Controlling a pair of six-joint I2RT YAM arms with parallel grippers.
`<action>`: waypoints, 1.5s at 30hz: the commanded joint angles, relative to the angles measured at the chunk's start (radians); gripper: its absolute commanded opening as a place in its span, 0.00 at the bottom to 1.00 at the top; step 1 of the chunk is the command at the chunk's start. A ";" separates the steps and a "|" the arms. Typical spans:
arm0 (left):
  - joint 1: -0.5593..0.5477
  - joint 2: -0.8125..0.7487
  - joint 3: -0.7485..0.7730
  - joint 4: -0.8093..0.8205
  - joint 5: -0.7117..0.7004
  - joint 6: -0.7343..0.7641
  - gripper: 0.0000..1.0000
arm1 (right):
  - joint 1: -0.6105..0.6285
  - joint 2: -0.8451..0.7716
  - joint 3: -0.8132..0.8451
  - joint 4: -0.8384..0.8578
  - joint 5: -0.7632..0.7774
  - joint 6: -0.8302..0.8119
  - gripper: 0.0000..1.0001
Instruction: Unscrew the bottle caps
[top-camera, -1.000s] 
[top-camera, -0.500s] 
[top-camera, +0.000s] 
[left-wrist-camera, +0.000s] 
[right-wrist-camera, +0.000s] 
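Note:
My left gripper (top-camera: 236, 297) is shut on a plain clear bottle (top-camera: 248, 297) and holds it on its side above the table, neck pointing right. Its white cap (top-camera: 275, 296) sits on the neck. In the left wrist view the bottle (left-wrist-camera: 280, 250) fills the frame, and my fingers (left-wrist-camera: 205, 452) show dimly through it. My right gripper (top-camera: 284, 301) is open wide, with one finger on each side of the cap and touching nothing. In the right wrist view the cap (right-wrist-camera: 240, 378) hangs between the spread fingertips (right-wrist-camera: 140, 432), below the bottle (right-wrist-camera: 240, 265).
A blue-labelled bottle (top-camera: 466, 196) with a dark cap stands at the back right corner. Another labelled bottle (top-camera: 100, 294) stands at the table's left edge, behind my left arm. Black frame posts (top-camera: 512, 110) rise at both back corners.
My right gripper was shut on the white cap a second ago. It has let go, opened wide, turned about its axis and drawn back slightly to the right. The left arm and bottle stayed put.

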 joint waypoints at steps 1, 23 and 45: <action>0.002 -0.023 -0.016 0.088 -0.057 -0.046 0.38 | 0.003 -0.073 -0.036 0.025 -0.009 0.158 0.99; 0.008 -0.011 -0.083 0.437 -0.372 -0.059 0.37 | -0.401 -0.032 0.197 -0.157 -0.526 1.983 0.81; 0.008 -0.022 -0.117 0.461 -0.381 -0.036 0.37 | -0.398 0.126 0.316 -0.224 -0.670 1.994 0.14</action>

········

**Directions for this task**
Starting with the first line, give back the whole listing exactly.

**Answer box**
Controlling a pair of six-joint I2RT YAM arms with parallel grippers.
`<action>`: waypoints, 1.5s at 30hz: the commanded joint angles, relative to the angles measured at the chunk's start (radians); gripper: its absolute commanded opening as a place in its span, 0.00 at the bottom to 1.00 at the top; step 1 of the chunk is the command at the chunk's start. A ";" separates the steps and a "|" the arms. Typical spans:
arm0 (left):
  - joint 1: -0.5593..0.5477
  - joint 2: -0.8125..0.7487
  - joint 3: -0.7485..0.7730
  - joint 4: -0.8093..0.8205
  - joint 5: -0.7117..0.7004
  - joint 6: -0.7343..0.7641
  - gripper: 0.0000..1.0000
arm1 (right):
  - joint 1: -0.6105..0.6285
  - joint 2: -0.8451..0.7716
  - joint 3: -0.8132..0.8451
  - joint 4: -0.8384..0.8578
  - joint 5: -0.7632..0.7774
  - joint 6: -0.8302..0.8119
  - gripper: 0.0000..1.0001
Instruction: Unscrew the bottle caps
[top-camera, -1.000s] 
[top-camera, -0.500s] 
[top-camera, +0.000s] 
[left-wrist-camera, +0.000s] 
[right-wrist-camera, +0.000s] 
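Note:
My left gripper (top-camera: 236, 297) is shut on a plain clear bottle (top-camera: 248, 297) and holds it on its side above the table, neck pointing right. Its white cap (top-camera: 275, 296) sits on the neck. In the left wrist view the bottle (left-wrist-camera: 280, 250) fills the frame, and my fingers (left-wrist-camera: 205, 452) show dimly through it. My right gripper (top-camera: 284, 301) is open wide, with one finger on each side of the cap and touching nothing. In the right wrist view the cap (right-wrist-camera: 240, 378) hangs between the spread fingertips (right-wrist-camera: 140, 432), below the bottle (right-wrist-camera: 240, 265).
A blue-labelled bottle (top-camera: 466, 196) with a dark cap stands at the back right corner. Another labelled bottle (top-camera: 100, 294) stands at the table's left edge, behind my left arm. Black frame posts (top-camera: 512, 110) rise at both back corners.
My right gripper was shut on the white cap a second ago. It has let go, opened wide, turned about its axis and drawn back slightly to the right. The left arm and bottle stayed put.
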
 joint waypoints at steps 1, 23 and 45: <action>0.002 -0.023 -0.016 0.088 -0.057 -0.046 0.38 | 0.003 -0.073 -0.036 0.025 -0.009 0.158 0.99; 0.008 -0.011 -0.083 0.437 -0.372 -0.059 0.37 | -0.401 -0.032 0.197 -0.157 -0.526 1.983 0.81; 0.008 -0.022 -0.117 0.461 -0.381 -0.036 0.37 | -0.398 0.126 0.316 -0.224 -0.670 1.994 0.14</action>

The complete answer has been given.